→ Assigned task:
In the listing below, find each line with the string "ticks" and report it.

→ Data provided:
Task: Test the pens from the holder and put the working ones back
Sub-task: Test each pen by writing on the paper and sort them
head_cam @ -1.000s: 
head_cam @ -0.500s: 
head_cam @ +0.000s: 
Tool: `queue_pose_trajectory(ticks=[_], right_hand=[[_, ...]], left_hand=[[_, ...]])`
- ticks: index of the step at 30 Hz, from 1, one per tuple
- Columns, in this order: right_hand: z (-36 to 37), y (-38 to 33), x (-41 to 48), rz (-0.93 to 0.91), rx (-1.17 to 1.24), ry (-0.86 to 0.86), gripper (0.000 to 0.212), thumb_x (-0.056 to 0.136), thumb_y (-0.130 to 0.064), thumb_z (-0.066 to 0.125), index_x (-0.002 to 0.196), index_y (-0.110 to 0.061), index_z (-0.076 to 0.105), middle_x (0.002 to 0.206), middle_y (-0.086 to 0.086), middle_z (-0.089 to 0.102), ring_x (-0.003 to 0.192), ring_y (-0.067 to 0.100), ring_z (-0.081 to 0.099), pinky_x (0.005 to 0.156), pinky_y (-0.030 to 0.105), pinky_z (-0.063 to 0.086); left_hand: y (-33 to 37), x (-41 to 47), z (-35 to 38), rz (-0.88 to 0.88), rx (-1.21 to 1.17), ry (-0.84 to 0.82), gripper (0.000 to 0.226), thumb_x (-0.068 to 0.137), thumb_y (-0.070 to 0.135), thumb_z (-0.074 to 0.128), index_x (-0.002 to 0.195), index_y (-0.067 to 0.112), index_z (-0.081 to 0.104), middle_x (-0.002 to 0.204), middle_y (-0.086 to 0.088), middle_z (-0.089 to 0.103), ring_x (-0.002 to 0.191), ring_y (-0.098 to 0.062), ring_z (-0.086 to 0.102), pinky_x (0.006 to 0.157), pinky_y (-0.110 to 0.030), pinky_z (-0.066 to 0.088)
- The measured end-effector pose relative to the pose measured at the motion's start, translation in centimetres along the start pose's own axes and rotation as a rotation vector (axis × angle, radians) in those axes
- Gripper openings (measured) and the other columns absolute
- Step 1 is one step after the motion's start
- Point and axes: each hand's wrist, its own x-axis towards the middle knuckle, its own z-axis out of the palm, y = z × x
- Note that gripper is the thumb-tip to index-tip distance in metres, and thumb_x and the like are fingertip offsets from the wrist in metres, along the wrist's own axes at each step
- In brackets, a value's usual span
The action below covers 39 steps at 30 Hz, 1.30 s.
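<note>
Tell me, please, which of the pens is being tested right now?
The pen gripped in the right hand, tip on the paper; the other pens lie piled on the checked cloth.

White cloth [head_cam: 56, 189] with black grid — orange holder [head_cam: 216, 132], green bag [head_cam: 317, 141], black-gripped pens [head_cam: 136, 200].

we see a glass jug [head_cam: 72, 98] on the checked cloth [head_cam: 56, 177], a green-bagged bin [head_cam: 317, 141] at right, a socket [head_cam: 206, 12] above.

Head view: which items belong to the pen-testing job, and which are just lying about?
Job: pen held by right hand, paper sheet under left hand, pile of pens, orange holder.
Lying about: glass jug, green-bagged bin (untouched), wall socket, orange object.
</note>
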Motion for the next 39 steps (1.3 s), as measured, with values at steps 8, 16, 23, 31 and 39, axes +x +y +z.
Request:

→ Problem solution:
Tool: `queue_pose_trajectory(ticks=[_], right_hand=[[_, ...]], left_hand=[[_, ...]])`
- ticks: index of the step at 30 Hz, from 1, one per tuple

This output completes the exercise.